Action Against Hunger’s nutrition programs treat and prevent acute malnutrition in those most vulnerable, including young children and women who are pregnant or nursing. The programs are launched most often during times of crisis—when an earthquake devastates a city, when civil war tears apart a country, when drought leads to famine, when families flee violence only to confront hunger . The contexts for our programs can be as varied as the crises: from rural mountain villages, to ethnically divided cities, to the confines of overcrowded relocation camps for internally displaced peoples.

Based on the unique demands of each situation, its context, and the local culture, Action Against Hunger designs a nutrition program that will best meet the needs of the target population. The core components of this program include an evaluation of the community’s nutritional needs, the treatment and prevention of malnutrition, and technical training for the local and national staff in charge of nutrition and public health. The approach is guided by a strategy of flexible response to conditions that can rapidly change. As soon as conditions allow, we work to integrate the programs into existing public health structures to ensure the future nutritional well-being of the community.

Evaluation of Nutritional Needs

Understanding the root causes of a specific outbreak of malnutrition is essential to the design and implementation of an effective program. Action Against Hunger draws on the full range of its technical expertise—in nutrition, food security, water and sanitation, and health—to conduct an analysis of the situation. In addition to baseline data on core nutritional indicators, the assessment includes information on the culture, its infrastructure, and the local geography. The resulting evaluation helps to determine the number and placement of feeding centers required for an effective response to the crisis.

Treatment & Prevention of Acute Malnutrition

Drawing on more than a quarter century of experience, Action Against Hunger has developed an effective method to treat acute malnutrition that includes field-tested protocols and nutritional products backed by an international scientific advisory board. Therapeutic Feeding Centers provide round-theclock care for those most severely affected by acute malnutrition—infants, young children, pregnant women, and nursing mothers. Without proper treatment, these women and children would face imminent death. With treatment, the vast majority return to their families after 30 days.

To prevent a relapse in those recently discharged from Therapeutic Feeding Centers, and to assist those who suffer from acute malnutrition but require less intensive care, Supplementary Feeding Centers provide treatment on a weekly basis.
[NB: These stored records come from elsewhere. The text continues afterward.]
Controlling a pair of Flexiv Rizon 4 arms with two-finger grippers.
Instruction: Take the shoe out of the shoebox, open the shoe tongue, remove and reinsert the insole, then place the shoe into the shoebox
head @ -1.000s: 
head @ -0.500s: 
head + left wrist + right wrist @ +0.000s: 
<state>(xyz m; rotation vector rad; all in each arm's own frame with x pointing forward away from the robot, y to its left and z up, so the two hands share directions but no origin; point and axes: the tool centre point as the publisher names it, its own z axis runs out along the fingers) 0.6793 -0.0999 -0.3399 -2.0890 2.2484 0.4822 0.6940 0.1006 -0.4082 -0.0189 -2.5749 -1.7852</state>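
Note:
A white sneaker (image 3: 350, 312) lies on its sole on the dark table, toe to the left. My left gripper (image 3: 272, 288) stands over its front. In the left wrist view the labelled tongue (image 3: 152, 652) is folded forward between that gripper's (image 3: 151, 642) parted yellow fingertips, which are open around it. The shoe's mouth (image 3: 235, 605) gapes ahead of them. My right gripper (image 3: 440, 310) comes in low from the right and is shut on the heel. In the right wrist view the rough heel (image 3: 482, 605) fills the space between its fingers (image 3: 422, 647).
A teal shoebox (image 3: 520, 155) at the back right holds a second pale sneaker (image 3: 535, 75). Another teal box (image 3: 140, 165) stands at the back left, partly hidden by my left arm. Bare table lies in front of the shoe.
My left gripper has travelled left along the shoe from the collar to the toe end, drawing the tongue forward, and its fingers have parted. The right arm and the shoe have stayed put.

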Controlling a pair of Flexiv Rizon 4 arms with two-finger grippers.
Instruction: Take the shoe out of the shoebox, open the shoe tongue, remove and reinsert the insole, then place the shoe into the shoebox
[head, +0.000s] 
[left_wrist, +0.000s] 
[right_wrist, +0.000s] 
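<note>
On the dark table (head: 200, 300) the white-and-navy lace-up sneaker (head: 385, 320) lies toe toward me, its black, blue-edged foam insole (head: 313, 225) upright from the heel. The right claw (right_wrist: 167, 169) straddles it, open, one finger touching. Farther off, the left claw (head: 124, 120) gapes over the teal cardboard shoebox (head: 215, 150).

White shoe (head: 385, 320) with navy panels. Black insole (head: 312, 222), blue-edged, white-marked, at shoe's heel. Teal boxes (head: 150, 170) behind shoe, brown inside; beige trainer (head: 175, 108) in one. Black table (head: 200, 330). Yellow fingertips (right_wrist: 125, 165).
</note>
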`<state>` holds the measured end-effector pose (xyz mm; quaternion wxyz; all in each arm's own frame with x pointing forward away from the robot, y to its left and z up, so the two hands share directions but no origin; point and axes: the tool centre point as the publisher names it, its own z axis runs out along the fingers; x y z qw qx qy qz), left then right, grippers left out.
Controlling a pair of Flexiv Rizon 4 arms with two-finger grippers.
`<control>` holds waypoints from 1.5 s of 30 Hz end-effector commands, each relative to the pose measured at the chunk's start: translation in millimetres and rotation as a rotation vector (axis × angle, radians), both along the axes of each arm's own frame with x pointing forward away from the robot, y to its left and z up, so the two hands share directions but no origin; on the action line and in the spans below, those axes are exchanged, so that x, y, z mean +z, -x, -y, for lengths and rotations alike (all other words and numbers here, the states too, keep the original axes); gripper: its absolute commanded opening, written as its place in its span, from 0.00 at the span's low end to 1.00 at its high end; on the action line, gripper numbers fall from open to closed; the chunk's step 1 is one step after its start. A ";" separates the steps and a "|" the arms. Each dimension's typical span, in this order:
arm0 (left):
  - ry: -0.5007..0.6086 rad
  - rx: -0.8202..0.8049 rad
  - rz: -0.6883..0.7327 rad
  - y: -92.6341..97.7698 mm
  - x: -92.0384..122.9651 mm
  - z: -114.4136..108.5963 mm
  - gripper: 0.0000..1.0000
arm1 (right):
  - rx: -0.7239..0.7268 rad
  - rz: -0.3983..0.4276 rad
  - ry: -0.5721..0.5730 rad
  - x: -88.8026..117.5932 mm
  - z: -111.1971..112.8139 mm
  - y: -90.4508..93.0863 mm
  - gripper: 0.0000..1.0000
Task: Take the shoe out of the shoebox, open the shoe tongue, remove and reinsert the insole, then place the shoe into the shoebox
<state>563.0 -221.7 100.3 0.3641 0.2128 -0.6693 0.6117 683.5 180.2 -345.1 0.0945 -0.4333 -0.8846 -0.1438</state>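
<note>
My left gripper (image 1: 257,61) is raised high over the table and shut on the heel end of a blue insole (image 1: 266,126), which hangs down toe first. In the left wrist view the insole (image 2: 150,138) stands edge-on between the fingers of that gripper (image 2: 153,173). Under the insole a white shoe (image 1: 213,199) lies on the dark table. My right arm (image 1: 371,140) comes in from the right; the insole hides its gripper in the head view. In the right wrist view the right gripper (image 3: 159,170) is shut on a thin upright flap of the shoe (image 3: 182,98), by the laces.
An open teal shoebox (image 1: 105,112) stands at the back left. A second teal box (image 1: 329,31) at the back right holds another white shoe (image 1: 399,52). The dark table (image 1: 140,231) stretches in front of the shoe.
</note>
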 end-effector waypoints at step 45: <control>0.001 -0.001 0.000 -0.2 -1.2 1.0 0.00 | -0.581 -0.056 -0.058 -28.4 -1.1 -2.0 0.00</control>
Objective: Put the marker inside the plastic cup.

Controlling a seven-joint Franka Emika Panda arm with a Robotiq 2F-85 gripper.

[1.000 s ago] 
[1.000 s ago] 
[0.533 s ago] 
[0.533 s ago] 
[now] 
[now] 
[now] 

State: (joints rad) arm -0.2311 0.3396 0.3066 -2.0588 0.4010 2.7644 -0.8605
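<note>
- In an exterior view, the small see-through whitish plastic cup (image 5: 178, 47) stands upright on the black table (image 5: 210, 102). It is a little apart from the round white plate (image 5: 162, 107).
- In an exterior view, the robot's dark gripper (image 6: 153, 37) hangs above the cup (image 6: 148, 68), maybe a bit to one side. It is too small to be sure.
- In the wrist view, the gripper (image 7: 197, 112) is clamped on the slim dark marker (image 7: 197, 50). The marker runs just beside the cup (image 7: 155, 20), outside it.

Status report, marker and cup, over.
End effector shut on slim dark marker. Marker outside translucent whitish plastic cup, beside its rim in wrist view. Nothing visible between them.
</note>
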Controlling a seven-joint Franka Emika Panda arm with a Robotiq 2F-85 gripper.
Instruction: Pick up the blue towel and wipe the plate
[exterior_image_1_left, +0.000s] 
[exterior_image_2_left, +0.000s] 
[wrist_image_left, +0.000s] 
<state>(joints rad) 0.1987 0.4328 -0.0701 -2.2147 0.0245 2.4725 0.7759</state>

Our staff carefully monitor the nutritional health of their beneficiaries, and dispense therapeutically formulated food that can be consumed without special preparation and easily transported to remote locations. Often mobile, these centers also help those who cannot reach the network of Therapeutic Feeding Centers. In addition to the medical and nutritional care, Action Against Hunger organizes activities at both types of feeding centers to encourage social interaction, strengthen family cohesion, and educate caregivers on hygiene and nutrition.

Technical Training & Support for Local Staff

Even at the outbreak of a crisis, when all efforts are focused on providing treatment and saving lives, we’re already helping to strengthen and rebuild the health infrastructure. We do this from the outset by fielding a team that overwhelming consists of local staff members. As soon as the situation stabilizes, we begin to adapt our programs so they can integrate into a country’s existing public health system. When the crisis subsides and Action Against Hunger can eventually depart, the local staff remain to continue working on behalf of their community’s nutritional health.